I walked away from that marriage seven years ago. Yet today he haunts me. He continues to be in my present. He harasses me, he threatens me, and I believe that will never change. I believe that he, and others like him, will never change. I don't think he is capable of change. His violence is his sickness and his power, and his attempt to control.

He still yet attempts to control our kids, with threats and anger. He still yet feels that I deserve what he did to me . I believe that his rage lies dormant and I believe that it will rise again, and he will rear his ugly head like that of a snake ready to strike. His venom is poisonous ... his words are deadly. But yet, I am no longer afraid of him. I now pity him.

I used to pray that he would die a lonely man. Totally alone. That was to be my revenge. The satisfaction of him knowing that he will never have me, and that I left him for ~ ME ~. I have prayed that he would feel hands around his throat squeezing, until he sinks to the ground unable to breath.

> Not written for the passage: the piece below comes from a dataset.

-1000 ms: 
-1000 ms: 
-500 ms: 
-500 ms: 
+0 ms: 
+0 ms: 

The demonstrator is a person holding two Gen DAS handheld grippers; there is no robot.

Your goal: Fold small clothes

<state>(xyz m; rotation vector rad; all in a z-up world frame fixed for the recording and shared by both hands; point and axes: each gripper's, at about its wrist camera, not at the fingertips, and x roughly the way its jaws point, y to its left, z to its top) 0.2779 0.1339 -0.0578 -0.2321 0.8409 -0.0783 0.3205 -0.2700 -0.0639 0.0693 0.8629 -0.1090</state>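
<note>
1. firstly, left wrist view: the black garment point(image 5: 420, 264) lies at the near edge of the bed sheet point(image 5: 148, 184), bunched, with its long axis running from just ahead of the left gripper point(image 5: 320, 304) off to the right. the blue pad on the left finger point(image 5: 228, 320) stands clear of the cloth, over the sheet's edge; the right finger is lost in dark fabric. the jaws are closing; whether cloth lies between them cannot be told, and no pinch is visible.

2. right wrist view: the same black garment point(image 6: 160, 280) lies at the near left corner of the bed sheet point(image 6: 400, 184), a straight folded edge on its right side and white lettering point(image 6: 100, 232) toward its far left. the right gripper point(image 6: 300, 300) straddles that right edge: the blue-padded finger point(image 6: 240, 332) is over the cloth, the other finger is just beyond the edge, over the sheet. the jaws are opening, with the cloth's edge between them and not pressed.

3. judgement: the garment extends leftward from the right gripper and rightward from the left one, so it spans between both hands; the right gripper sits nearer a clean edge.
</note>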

I have prayed that he would feel the cold steel of a gun to his head, and hear the click of the trigger, not knowing if he would live or die, then hear the sick laughter when there was no explosion. I have prayed that he would feel someone kicking his stomach until he's vomits. I have prayed that he would hear the crack of his skull as it hit concrete. I have prayed that he would be unable to see because his eyes were swollen shut, and that he would choke on the taste of his own blood. Many times in the past, I prayed that he would physically feel the things he did to me, and suffer for it. Mainly, I prayed that his tongue would be ripped from his head and I would never have to hear his voice again.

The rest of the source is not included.